→ **TASK**:
All of the data below should be output exactly as given.

→ **DATASET EXTRACT**:
┌──
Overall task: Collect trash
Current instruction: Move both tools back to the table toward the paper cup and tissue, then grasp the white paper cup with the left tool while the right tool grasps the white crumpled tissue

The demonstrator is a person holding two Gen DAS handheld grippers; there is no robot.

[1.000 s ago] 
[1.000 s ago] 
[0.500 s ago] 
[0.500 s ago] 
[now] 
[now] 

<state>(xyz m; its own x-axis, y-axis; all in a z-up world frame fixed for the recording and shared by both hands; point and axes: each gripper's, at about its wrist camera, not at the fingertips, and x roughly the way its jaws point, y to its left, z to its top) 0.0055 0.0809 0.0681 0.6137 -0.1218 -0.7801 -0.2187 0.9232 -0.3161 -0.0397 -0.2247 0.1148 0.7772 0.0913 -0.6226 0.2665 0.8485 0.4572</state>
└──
→ **COMPLETED TASK**:
Overall task: Collect trash
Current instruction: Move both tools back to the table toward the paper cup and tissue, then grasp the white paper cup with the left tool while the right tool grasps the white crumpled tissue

The demonstrator is a person holding two Gen DAS handheld grippers; there is no robot.

[1.000 s ago] 
[1.000 s ago] 
[0.500 s ago] 
[0.500 s ago] 
[now] 
[now] 

<state>(xyz m; its own x-axis, y-axis; all in a z-up world frame fixed for the recording and shared by both hands; point and axes: each gripper's, at about its wrist camera, not at the fingertips, and x roughly the way its jaws point, y to its left, z to its top) 0.0055 0.0809 0.0681 0.6137 -0.1218 -0.7801 -0.2187 0.9232 -0.3161 -0.0397 -0.2247 0.1148 0.7772 0.0913 -0.6226 0.2665 0.8485 0.4572</state>

No part of the exercise remains unanswered.